Accueil > Amnesty International : dans l’est de la Libye, des exécutions sommaires à (…)
Amnesty International : dans l’est de la Libye, des exécutions sommaires à l’encontre des fidèles de Khadafi en guise de représailles
Publie le mercredi 18 mai 2011 par Open-PublishingA Benghazi et dans l’est de la Libye, la répression à l’encontre des fidèles de Khadafi et attribuée à des milices fait rage. S’apparentant à des représailles, elle reste tout aussi silencieuse que sanglante. De nombreux migrants d’origine africaine auraient aussi été visés.
A l’hôpital de Benghazi, j’ai retrouvé une femme que j’avais rencontrée quelques semaines plus tôt au même endroit, et où son neveu de 5 ans subissait une opération pour extraire une balle de sa poitrine. L’enfant semblait avoir été victime de l’un de ces tirs en l’air incontrôlés, trop souvent observés à Benghazi et dans d’autres zones de l’est de la Libye.
Une récente campagne d’affichage organisée par un groupe de jeunes incite les personnes armées à s’abstenir de tirer en l’air, une initiative intéressante et opportune à l’heure où les tirs imprudents continuent à tuer et blesser.
De tels incidents sont beaucoup plus fréquents que l’on veut bien l’admettre et sont généralement passés sous silence ou souvent imputés aux attaques de fidèles à Kadhafi, notamment ses prétendus comités révolutionnaires, afin de semer la peur et le chaos à Benghazi.
En moins de trois semaines, trois hommes ayant travaillé jusqu’au 17 février pour la redoutable ex-Agence intérieure de sécurité (AIS, Jihaz al-Amn al-Dakhili) ont été tués lors d’attaques brutales s’apparentant à des exécutions sommaires.
Le corps de la dernière victime en date, un père de six enfants, a été découvert le 10 mai dans la banlieue sud-ouest de Benghazi. Il avait été exécuté d’une balle dans la tête, pieds et poings liés et le cou étranglé par un foulard.
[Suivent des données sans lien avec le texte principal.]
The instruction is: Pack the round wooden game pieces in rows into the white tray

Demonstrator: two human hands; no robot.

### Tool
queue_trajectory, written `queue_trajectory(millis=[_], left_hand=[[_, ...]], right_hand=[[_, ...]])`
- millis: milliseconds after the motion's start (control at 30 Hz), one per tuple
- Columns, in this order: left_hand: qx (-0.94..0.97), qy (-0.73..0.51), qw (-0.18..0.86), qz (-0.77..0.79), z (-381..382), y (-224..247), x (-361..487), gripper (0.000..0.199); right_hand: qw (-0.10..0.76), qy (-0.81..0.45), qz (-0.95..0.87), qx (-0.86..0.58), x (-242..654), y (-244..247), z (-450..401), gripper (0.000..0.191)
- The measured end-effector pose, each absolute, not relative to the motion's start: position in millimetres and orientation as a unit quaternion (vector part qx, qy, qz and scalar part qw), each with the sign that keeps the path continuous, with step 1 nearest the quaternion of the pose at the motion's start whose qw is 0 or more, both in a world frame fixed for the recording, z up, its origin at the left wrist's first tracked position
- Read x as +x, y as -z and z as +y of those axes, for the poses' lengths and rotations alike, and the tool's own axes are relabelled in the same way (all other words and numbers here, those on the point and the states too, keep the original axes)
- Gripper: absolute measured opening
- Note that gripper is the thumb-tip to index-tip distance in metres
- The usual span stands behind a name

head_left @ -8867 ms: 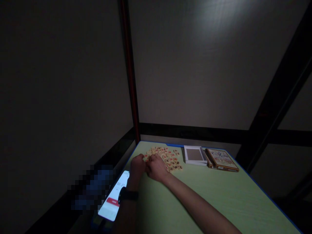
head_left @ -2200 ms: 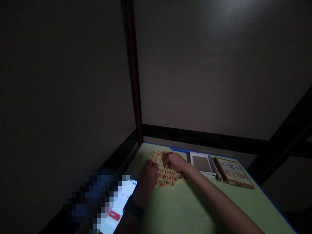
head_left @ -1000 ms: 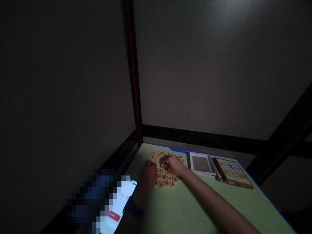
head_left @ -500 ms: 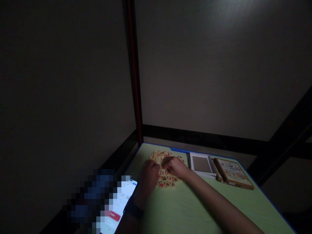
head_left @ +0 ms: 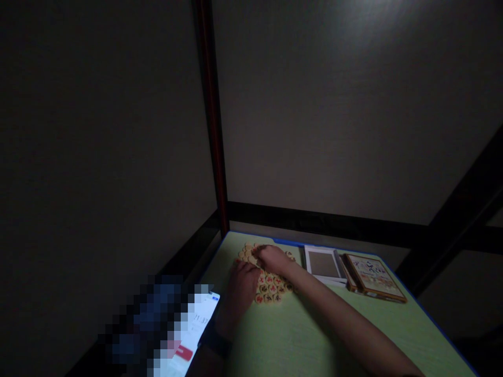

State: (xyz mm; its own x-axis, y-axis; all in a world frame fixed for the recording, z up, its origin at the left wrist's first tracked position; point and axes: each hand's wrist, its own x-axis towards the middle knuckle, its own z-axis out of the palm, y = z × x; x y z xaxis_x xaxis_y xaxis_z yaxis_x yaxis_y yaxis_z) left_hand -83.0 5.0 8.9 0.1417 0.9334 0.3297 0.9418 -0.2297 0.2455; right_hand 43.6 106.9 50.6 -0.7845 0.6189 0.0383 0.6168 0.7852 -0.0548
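Observation:
Round wooden Chinese chess pieces with red or black characters lie close together on the pale green table. Several blank-faced pieces are at the far left of the group. My left hand, a dark band on its wrist, rests at the group's left side with bent fingers; what they hold, if anything, is hidden. Over the far part of the pieces is my right hand, its fingers bent down and drawn together near the blank pieces. Their tips are too dark to show what is between them.
An open white box stands at the back right of the pieces. Beside it lies a flat brown-edged box with a printed lid. A lit phone is left of my left forearm. Walls rise behind the table.
My right hand has moved a little left and away from me, toward the blank pieces. My left hand stays in nearly the same place. The view has shifted slightly.

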Motion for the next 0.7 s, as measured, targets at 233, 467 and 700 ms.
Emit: queue_trajectory(millis=[233,467,700], left_hand=[[-0.667,0.178,0.018,-0.724,7.4,-17.3,-84.9,0.031],[-0.643,0.16,0.017,-0.749,5.0,-25.2,-87.4,0.032],[-0.634,0.168,0.042,-0.754,3.6,-23.9,-92.8,0.031]], right_hand=[[0.045,-0.047,-0.945,-0.321,46.1,-50.5,107.4,0.037],[0.146,-0.108,-0.946,-0.268,56.8,-38.5,119.3,0.024],[0.201,-0.124,-0.942,-0.239,62.0,-28.9,117.3,0.024]])
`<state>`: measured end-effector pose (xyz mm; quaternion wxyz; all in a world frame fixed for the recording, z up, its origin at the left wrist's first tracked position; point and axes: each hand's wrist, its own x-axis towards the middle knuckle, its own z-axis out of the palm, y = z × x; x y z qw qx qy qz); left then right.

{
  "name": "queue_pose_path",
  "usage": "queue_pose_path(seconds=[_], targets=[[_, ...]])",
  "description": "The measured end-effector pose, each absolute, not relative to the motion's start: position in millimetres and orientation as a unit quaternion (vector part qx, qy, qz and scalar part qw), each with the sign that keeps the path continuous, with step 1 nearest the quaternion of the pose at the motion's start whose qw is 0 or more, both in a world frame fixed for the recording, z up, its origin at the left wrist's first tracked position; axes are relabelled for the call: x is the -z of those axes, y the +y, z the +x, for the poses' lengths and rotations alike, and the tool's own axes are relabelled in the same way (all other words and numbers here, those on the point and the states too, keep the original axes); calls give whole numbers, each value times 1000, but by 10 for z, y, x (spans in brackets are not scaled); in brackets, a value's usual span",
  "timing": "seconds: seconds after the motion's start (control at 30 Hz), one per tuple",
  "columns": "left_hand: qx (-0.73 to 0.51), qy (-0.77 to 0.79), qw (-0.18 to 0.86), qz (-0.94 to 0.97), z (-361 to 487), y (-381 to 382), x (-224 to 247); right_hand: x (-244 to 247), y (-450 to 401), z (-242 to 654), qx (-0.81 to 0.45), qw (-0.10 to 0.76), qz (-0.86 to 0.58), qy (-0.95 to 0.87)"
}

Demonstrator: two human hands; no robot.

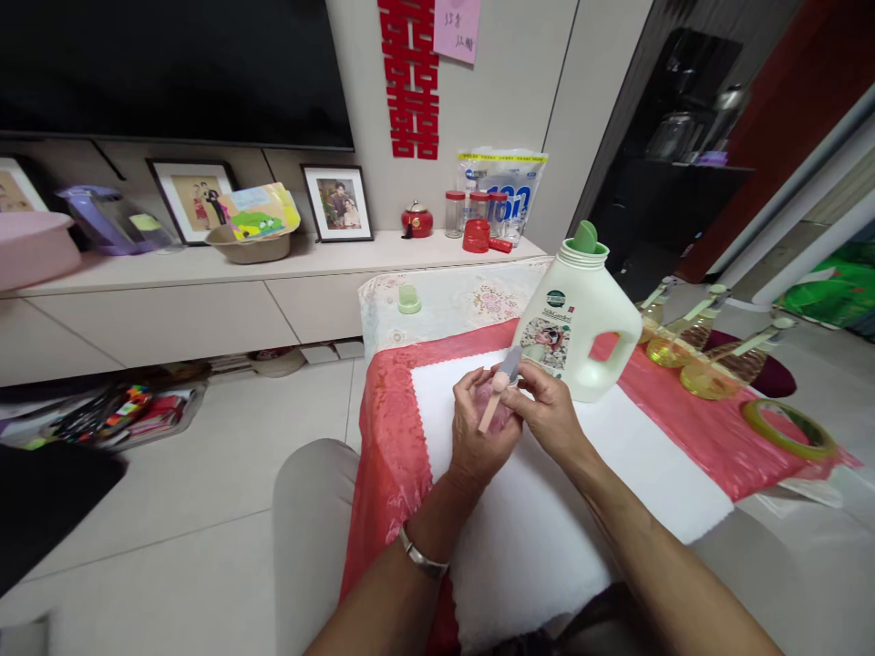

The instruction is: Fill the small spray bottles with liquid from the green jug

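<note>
Near the middle of the head view, my left hand (478, 442) is curled around a small pinkish clear object (502, 416), too small to identify. My right hand (547, 410) meets it from the right, its fingers pinched on a small tool (511, 363) with a grey blade-like end and a pale stick-like part. Both hands are above a white sheet (533, 528) on a red plastic cover (393, 410). Just behind my right hand stands a large pale green jug (581, 319), uncapped, with a green piece (585, 237) in its mouth.
A light green cap (408, 299) sits on the floral cloth (451, 310) behind. Several bottles with yellow liquid (711, 374) and a tape roll (788, 428) are at the right. Jars, framed photos and a basket (252, 244) line the cabinet (328, 262).
</note>
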<state>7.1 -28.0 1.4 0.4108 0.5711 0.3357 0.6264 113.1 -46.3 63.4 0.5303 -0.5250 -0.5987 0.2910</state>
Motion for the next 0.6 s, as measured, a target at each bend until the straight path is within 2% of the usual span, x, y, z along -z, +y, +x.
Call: queue_pose_path(seconds=[0.17,0.3,0.5,0.6], targets=[[-609,318,393,611,59,-267,63,-646,-552,1165,-251,550,-553,-574],[-538,311,416,664,58,-255,149,-768,-743,1392,-221,571,-572,-546],[-419,317,427,736,17,-297,155,-925,-1152,2002,-182,592,-612,-492],[-404,321,439,735,-3,-301,110,-890,-1296,2451,-141,593,-648,-457]])
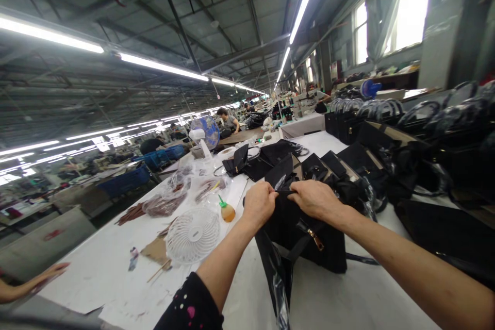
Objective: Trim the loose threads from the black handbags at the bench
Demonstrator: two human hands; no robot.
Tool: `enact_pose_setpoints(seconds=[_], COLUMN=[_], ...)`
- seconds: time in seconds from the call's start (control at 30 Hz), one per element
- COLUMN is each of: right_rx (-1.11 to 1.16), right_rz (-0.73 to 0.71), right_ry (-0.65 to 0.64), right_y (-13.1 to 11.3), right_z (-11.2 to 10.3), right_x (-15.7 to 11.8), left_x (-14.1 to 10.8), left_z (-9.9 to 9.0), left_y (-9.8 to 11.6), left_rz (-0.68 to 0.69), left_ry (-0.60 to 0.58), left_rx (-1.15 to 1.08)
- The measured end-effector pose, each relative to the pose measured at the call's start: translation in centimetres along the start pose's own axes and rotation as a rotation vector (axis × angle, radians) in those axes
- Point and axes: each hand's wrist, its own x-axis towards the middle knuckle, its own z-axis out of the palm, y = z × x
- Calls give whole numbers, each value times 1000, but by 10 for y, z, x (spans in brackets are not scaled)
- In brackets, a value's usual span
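A black handbag (328, 250) with a gold zipper pull (315, 240) lies on the white table in front of me. My left hand (260, 201) pinches the bag's upper edge on its left side. A short way to the right, my right hand (315, 198) grips the same edge between thumb and fingers. The stretch of black edge between both hands is narrow and looks taut. A plastic-wrapped strap (280, 294) hangs from the bag toward the table's front.
More black bags (359, 157) crowd the right side. On the left are a white fan (193, 236), a glue bottle (226, 210) with a green tip, and brown strips in plastic (168, 201). Another person's hand (54, 270) rests at the left table edge. A blue fan (209, 131) stands farther back.
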Motion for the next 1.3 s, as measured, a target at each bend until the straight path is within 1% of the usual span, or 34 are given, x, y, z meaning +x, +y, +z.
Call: enact_pose_setpoints(seconds=[0.1,0.17,0.3,0.4,0.53,0.67,0.73,0.9,1.0,1.07,1.17,1.3], right_rx=[21,39,61,68,75,75,75,72,72,69,69,80], right_rz=[-50,-53,-76,-72,-54,-45,-47,-47,-60,-62,-70,-89], right_ry=[-23,-52,-33,-21,-36,-50,-56,-69,-67,-61,-41,-19], right_y=[-7,-7,0,6,12,14,13,12,11,10,9,7], right_z=[2,3,4,6,8,7,6,5,4,3,3,2], right_x=[10,16,19,19,21,23,23,21,18,16,14,12], left_x=[-2,-6,-12,-12,-10,-11,-11,-10,-10,-9,-9,-9], left_z=[-3,-6,-9,-6,-2,2,3,5,4,3,-1,-3], left_y=[-3,-10,-29,-36,-38,-42,-43,-40,-37,-36,-36,-35], left_rz=[5,43,144,152,113,55,53,98,125,183,276,342], left_ry=[6,19,33,38,58,28,22,35,62,67,42,14], left_rx=[-75,-134,-159,-165,-157,-204,-210,-187,-167,-158,-167,-178])
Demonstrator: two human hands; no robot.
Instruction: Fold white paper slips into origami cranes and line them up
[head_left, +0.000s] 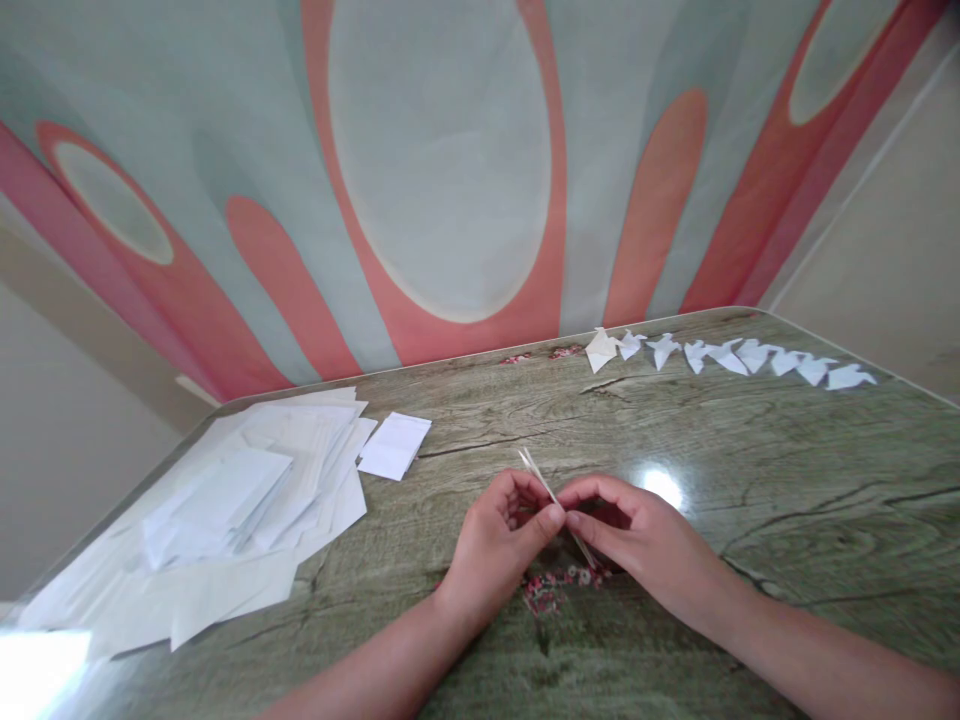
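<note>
Between my two hands is a thin folded piece of paper point(534, 468), seen nearly edge-on and tilted, its upper end parted into layers. My left hand point(504, 535) pinches it from the left with thumb and fingers. From the other side my right hand point(630, 520) grips the same paper, its thumb and fingertips close to the left thumb. Both hands are just above the wooden table, over a printed floral patch point(551, 590). How the paper is folded in the middle is hidden by my fingers.
A spread pile of white paper sheets point(232, 600) covers the table's left side. Beside it lies a small folded paper stack point(395, 446). Several folded paper birds point(664, 350) stand in a row along the back right edge. Behind the wood-patterned table point(465, 440) rises a patterned wall point(442, 160).
</note>
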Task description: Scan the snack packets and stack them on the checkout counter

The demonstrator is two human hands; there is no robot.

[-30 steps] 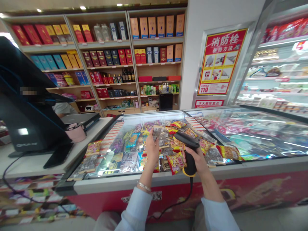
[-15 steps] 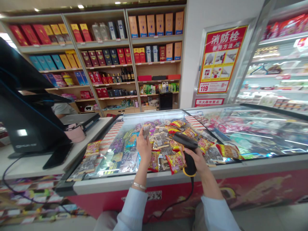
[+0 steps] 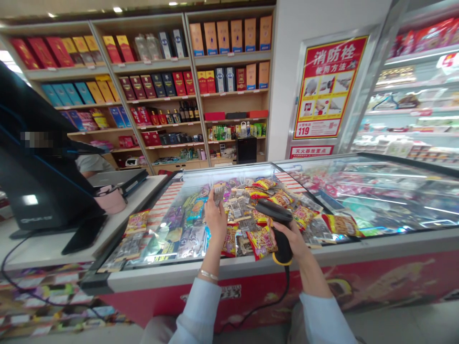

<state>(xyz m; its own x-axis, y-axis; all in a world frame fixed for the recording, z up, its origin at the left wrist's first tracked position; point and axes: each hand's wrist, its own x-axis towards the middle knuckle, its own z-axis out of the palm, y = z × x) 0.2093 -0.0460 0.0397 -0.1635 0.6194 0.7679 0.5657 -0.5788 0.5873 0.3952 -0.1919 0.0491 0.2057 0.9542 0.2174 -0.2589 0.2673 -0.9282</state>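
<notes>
My left hand [image 3: 215, 217] is closed on a small clear snack packet [image 3: 218, 193], holding it upright above the freezer's glass top. A black barcode scanner [image 3: 274, 210] with a yellow-trimmed base is gripped in my right hand [image 3: 293, 235]. Its head points left toward the packet, and its cable hangs down over the freezer's front. Beneath and between my hands lies a pile of red-and-yellow snack bags [image 3: 261, 242] and small grey, clear packets [image 3: 237, 210]. What is printed on the held packet is too small to read.
The chest freezer [image 3: 172, 265] stretches across in front of me. At left, a counter holds a black checkout terminal [image 3: 43, 191], a pink cup [image 3: 112, 199] and a dark phone-like slab [image 3: 84, 234]. More packets [image 3: 131, 243] lie at the freezer's left corner. Shelves of boxes [image 3: 236, 36] stand behind.
The scanner in my right hand has shifted very slightly left. My left hand still holds the packet in nearly the same place.
</notes>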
Le mollet droit était entamé et son pantalon montrait qu’il avait été contraint à se mettre à genoux. Un bout de papier portant son nom et taché de sang, trouvé près du corps, mentionnait “… l’un des chiens de la meute de Kadhafi a été éliminé ”.
Deux semaines plus tôt, un autre ex-membre de l’AIS, âgé de 48 ans et père de trois enfants, avait été tué d’une manière semblable. Son corps a été retrouvé dans le même quartier au cours de la soirée du 22 avril. Le soir du 8 mai, un groupe d’hommes armés, dont certains étaient masqués, sont venus chercher chez lui un autre homme de 55 ans, père de huit enfants, ayant également appartenu à l’AIS. Le corps a été retrouvé le lendemain matin, toujours dans la même banlieue. Lui aussi était menotté, avait été tué d’une balle en pleine tête et portait en outre à la main et à la tête des blessures causées par un objet contondant.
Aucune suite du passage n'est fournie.